Installation

Requirements

  • Python 3.9+ (3.10/3.11 recommended)

  • MAFFT (multiple sequence alignment)

  • Optional: BLAST+ (blastn and a nucleotide database)

Python dependencies (core)

The haplotyping/report stage uses common scientific Python packages, e.g.:

  • biopython

  • numpy

  • scikit-learn

  • reportlab

  • matplotlib (for plots inside the PDF report)

If you are running from the “script-first” pipeline, install dependencies using:

pip install -r requirements.txt

MAFFT

MAFFT must be available as an executable. The pipeline calls it via subprocess.

MAFFT provides pre-compiled packages for macOS and Windows, including a signed macOS installer (pkg) and a portable macOS package.
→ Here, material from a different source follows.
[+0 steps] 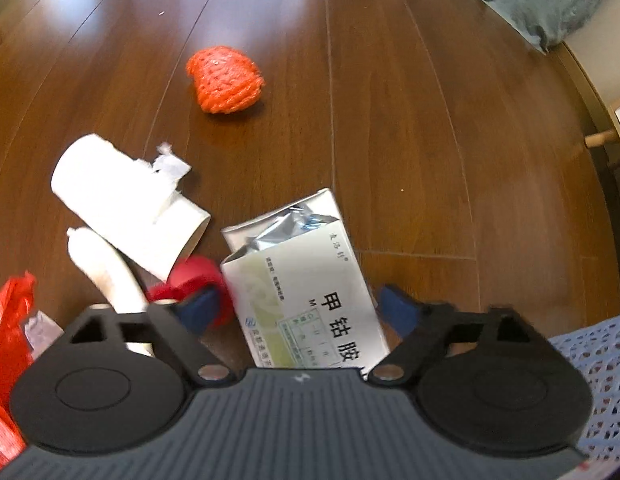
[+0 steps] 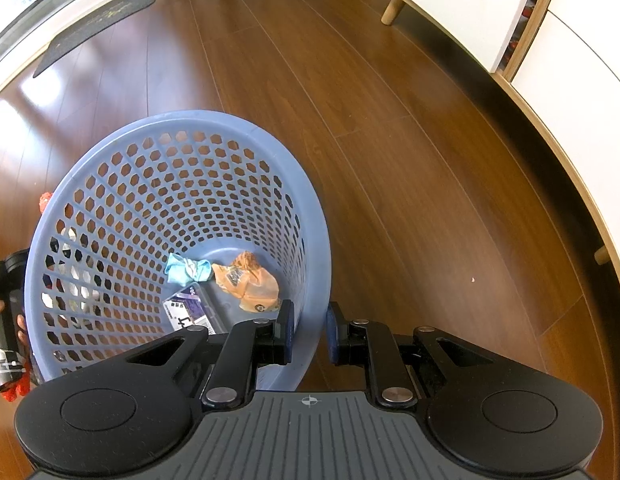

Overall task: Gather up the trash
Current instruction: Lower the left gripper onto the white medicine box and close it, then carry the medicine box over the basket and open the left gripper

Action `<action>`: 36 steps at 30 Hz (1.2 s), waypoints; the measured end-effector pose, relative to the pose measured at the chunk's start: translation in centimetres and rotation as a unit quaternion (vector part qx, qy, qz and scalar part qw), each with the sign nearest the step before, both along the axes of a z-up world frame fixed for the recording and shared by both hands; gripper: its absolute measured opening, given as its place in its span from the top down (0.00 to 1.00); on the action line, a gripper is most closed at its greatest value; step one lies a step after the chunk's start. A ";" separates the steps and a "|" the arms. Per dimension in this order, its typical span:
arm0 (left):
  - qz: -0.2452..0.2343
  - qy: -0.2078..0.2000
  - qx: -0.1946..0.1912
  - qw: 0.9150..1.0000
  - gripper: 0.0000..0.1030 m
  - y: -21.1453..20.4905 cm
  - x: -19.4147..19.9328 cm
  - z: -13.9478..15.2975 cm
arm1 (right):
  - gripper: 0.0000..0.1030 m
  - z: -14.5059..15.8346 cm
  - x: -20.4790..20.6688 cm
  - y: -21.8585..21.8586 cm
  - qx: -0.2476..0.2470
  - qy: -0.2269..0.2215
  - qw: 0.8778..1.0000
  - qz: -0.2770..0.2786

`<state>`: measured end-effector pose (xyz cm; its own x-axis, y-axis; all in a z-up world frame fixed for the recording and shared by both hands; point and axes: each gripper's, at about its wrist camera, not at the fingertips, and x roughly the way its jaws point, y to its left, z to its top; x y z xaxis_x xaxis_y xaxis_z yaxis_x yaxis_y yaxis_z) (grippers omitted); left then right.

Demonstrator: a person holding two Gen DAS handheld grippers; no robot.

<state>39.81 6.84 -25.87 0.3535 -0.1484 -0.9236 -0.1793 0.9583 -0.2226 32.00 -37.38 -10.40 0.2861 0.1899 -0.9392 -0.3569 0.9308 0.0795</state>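
A white medicine box with a silver foil pack sticking out of its open end lies on the wood floor. My left gripper straddles it, jaws open, and a thin gap shows between each blue pad and the box's sides. My right gripper is shut on the near rim of the blue perforated basket, one pad inside the wall and one outside. In the basket lie a blue crumpled wrapper, an orange wrapper and a purple box. The basket's edge shows at the left view's lower right.
More litter lies around the box: an orange foam net, a white paper roll, a white tube, a red piece and a red plastic bag. White cabinets on wooden legs stand to the right, and a dark mat lies at the far left.
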 end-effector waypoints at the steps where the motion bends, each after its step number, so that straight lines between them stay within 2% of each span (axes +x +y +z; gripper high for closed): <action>1: -0.001 -0.003 -0.002 1.000 0.26 0.0 -0.1 0.2 | 0.87 0.0 0.0 0.0 0.001 0.000 1.000 0.000; 5: -0.006 -0.010 0.000 1.000 0.33 0.0 -0.5 0.9 | 0.87 0.0 0.0 0.0 0.000 -0.001 1.000 0.002; 6: -0.011 -0.014 0.003 1.000 0.41 0.2 -0.7 1.1 | 0.87 0.0 0.0 0.0 0.000 -0.001 1.000 0.002; 7: -0.019 -0.018 -0.002 1.000 0.55 -0.2 -0.8 1.1 | 0.88 -0.1 0.0 -0.1 0.002 0.000 1.000 0.002; 10: -0.034 -0.021 0.002 0.999 0.61 -0.3 -1.3 1.7 | 0.88 -0.1 0.0 -0.2 0.002 0.000 1.000 0.003; 12: -0.030 -0.005 0.003 1.000 0.45 -0.1 -1.3 1.4 | 0.87 -0.1 0.0 -0.2 0.003 -0.001 1.000 0.004; 13: -0.020 -0.001 0.005 1.000 0.26 0.2 -1.4 1.2 | 0.87 -0.2 -0.1 -0.3 0.003 0.000 1.000 0.004; 14: -0.011 -0.004 0.007 1.000 0.23 0.5 -1.7 1.1 | 0.87 -0.2 0.0 -0.3 0.005 0.000 1.000 0.004; 17: -0.010 -0.003 0.012 1.000 0.22 0.8 -0.8 0.6 | 0.87 -0.2 0.0 -0.3 0.005 0.000 1.000 0.005; 21: 0.004 0.016 -0.008 1.000 0.21 1.4 0.0 -0.5 | 0.87 -0.3 0.0 -0.1 0.002 0.000 1.000 0.006; 28: -0.012 0.021 0.012 1.000 0.22 0.9 0.6 -1.9 | 0.87 -0.3 0.0 0.0 0.000 0.000 1.000 0.009; 32: -0.020 0.011 0.022 1.000 0.25 0.8 0.5 -1.3 | 0.87 -0.3 -0.1 0.1 -0.002 0.001 1.000 0.012; 36: -0.037 -0.015 0.053 0.998 0.26 0.2 -0.2 0.4 | 0.88 -0.2 0.0 0.1 -0.003 0.003 1.000 0.013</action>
<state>39.60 7.04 -25.43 0.3733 -0.0770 -0.9245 -0.1021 0.9871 -0.1235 32.00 -37.26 -10.63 0.2764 0.1909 -0.9419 -0.3799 0.9220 0.0754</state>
  • On Linux/macOS, MAFFT is usually installed via the system package manager or conda.

  • On Windows, the MAFFT distribution commonly provides a mafft.bat launcher.

If MAFFT is not on your PATH, point the pipeline to it using the --mafft argument (or select it in the GUI’s Advanced section).

BLAST (optional)

If BLAST+ is installed and a local nucleotide database is available, the report can include BLAST tables for inferred haplotypes.

Recommended structure (relative to the project root):

blast/
  HmtG_database_PacBio.nsq
  HmtG_database_PacBio.nin
  HmtG_database_PacBio.nhr
  ...

The pipeline expects the database prefix:

blast/HmtG_database_PacBio

Build the docs locally (this website)

To preview this documentation site locally:

python -m venv .venv
# Windows (PowerShell): .venv\Scripts\Activate.ps1
# Git Bash: source .venv/Scripts/activate

python -m pip install -r docs/requirements.txt
python -m sphinx -b html docs/source docs/build/html

Then open docs/build/html/index.html.